**YOUR TASK:**
Would you retype the listing below word for word, without any of its pictures?
== == ==
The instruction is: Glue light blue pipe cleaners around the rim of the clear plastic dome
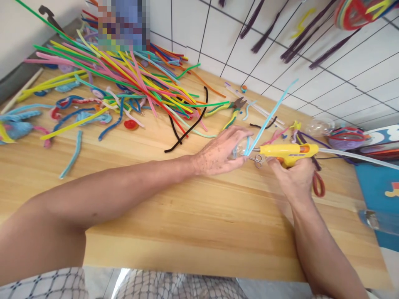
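My left hand (220, 153) is wrapped round a small clear plastic ball (239, 148), partly hidden by the fingers. A light-blue pipe cleaner (272, 114) lies against the ball and sticks up to the right. In my right hand (296, 178) is a yellow glue gun (285, 153), its nozzle pointing left and meeting the ball and the pipe cleaner's lower end; whether it touches is too fine to tell. A white glue stick (358, 155) trails from the gun's back. Just under the nozzle, scissors (257, 161) show their metal finger rings.
Many coloured pipe cleaners (140, 83) are heaped at the back left. Green-and-yellow pliers (232, 111) lie behind my hands. A red loop (318, 185) and a yarn-wrapped ball (347, 137) are at the right. A white tiled wall (280, 74) with hanging tassels borders the wooden table (187, 232).
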Motion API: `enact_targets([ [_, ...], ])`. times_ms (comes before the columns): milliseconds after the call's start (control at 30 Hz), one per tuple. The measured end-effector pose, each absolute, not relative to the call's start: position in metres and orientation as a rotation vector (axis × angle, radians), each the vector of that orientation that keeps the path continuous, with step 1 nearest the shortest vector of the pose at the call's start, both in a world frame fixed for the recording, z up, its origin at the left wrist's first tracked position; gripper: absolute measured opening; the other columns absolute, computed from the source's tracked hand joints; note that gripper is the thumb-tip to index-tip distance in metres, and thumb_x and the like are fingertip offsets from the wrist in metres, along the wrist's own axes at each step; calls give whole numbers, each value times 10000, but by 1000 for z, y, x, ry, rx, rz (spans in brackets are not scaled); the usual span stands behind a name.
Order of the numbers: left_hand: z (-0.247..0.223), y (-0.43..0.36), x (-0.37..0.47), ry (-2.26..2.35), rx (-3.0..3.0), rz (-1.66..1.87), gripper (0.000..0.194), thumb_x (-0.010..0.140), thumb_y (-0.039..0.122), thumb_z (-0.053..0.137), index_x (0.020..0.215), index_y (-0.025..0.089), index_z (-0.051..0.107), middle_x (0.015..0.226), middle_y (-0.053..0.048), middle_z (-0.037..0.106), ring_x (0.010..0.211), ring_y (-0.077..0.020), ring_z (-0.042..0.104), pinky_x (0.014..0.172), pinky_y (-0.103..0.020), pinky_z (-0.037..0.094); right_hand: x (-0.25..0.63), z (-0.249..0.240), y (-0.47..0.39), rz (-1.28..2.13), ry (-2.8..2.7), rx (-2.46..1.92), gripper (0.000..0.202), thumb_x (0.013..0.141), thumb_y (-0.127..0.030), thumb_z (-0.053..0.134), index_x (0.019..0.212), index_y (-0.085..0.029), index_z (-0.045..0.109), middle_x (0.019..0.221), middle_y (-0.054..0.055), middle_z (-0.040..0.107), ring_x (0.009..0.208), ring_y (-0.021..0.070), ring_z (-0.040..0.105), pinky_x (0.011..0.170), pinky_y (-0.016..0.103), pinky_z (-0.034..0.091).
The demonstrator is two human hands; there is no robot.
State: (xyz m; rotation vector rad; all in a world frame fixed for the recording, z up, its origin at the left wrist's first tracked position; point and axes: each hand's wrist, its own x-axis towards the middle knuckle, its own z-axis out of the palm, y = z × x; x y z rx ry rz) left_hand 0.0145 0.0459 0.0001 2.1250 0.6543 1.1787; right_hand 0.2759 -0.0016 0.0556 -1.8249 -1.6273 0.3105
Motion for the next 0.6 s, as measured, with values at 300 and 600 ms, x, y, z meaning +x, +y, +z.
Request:
enact_targets([
  [300,1,46,14,639,2137,1184,593,998,329,662,1560,227,503,1600,-182,601,1552,-336,554,1332,-580,477,271,58,-3,314,-1629,-1799,167,771,-441,773,808,-278,774,762,18,777,745,291,740,788,464,604],
  [600,1,46,14,629,2146,1191,580,1003,327,660,1549,217,498,1584,-195,608,1549,-328,559,1331,-582,482,274,53,-3,246,-1604,-1819,171,756,-447,781,756,-283,732,714,8,758,707,285,730,711,428,585],
])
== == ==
**RESPONSE BOX:**
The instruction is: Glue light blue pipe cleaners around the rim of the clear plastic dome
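My left hand (220, 153) is wrapped round a small clear plastic ball (239, 148), partly hidden by the fingers. A light-blue pipe cleaner (272, 114) lies against the ball and sticks up to the right. In my right hand (296, 178) is a yellow glue gun (285, 153), its nozzle pointing left and meeting the ball and the pipe cleaner's lower end; whether it touches is too fine to tell. A white glue stick (358, 155) trails from the gun's back. Just under the nozzle, scissors (257, 161) show their metal finger rings.
Many coloured pipe cleaners (140, 83) are heaped at the back left. Green-and-yellow pliers (232, 111) lie behind my hands. A red loop (318, 185) and a yarn-wrapped ball (347, 137) are at the right. A white tiled wall (280, 74) with hanging tassels borders the wooden table (187, 232).
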Motion API: `enact_targets([ [_, ...], ])`. times_ms (comes before the columns): milliseconds after the call's start (control at 30 Hz), one per tuple. The measured end-effector pose, each absolute, not relative to the call's start: position in metres and orientation as a rotation vector (axis × angle, radians), each the vector of that orientation that keeps the path continuous, with step 1 nearest the shortest vector of the pose at the call's start, both in a world frame fixed for the recording, z up, its origin at the left wrist's first tracked position; gripper: absolute measured opening; the other columns absolute, computed from the source's tracked hand joints; note that gripper is the thumb-tip to index-tip distance in metres, and thumb_x and the like are fingertip offsets from the wrist in metres, along the wrist's own axes at each step; calls give whole numbers, each value times 10000, but by 1000 for z, y, x, ry, rx, rz (spans in brackets are not scaled); the usual span stands behind a name.
Order of the numbers: left_hand: z (-0.247..0.223), y (-0.43..0.36), x (-0.37..0.47), ry (-2.26..2.35), rx (-3.0..3.0), rz (-1.66..1.87), gripper (0.000..0.194), thumb_x (-0.010..0.140), thumb_y (-0.039..0.122), thumb_z (-0.053..0.137), index_x (0.020..0.215), index_y (-0.025..0.089), index_z (-0.051..0.107), middle_x (0.015..0.226), middle_y (-0.053..0.048), middle_z (-0.037..0.106), ring_x (0.010..0.211), ring_y (-0.077..0.020), ring_z (-0.042..0.104), pinky_x (0.014..0.172), pinky_y (-0.103..0.020), pinky_z (-0.037..0.094); right_hand: x (-0.25..0.63), z (-0.249..0.240), y (-0.47..0.39), rz (-1.28..2.13), ry (-2.8..2.7), rx (-2.46..1.92), gripper (0.000..0.202), thumb_x (0.013..0.141), thumb_y (-0.127..0.030), thumb_z (-0.053..0.134), index_x (0.019..0.212), index_y (-0.085..0.029), index_z (-0.045..0.109), middle_x (0.019..0.221), middle_y (-0.054..0.055), middle_z (-0.040..0.107), ring_x (0.009..0.208), ring_y (-0.021..0.070), ring_z (-0.040..0.105), pinky_x (0.011..0.170), pinky_y (-0.016..0.103), pinky_z (-0.034..0.091).
The demonstrator is two human hands; there is no robot.
State: (xyz m; rotation vector rad; all in a world frame fixed for the recording, z up, its origin at the left wrist's first tracked position; point and axes: each hand's wrist, its own x-axis towards the middle knuckle, its own z-axis out of the palm, y = z × x; x y z rx ry rz) left_hand 0.0145 0.0459 0.0001 2.1250 0.6543 1.1787; right_hand 0.2759 -0.0016 0.0556 -1.8249 -1.6273 0.3105
Motion for the next 0.6 s, as measured, with values at 300 and 600 ms, x, y, z meaning +x, +y, +z.
Request:
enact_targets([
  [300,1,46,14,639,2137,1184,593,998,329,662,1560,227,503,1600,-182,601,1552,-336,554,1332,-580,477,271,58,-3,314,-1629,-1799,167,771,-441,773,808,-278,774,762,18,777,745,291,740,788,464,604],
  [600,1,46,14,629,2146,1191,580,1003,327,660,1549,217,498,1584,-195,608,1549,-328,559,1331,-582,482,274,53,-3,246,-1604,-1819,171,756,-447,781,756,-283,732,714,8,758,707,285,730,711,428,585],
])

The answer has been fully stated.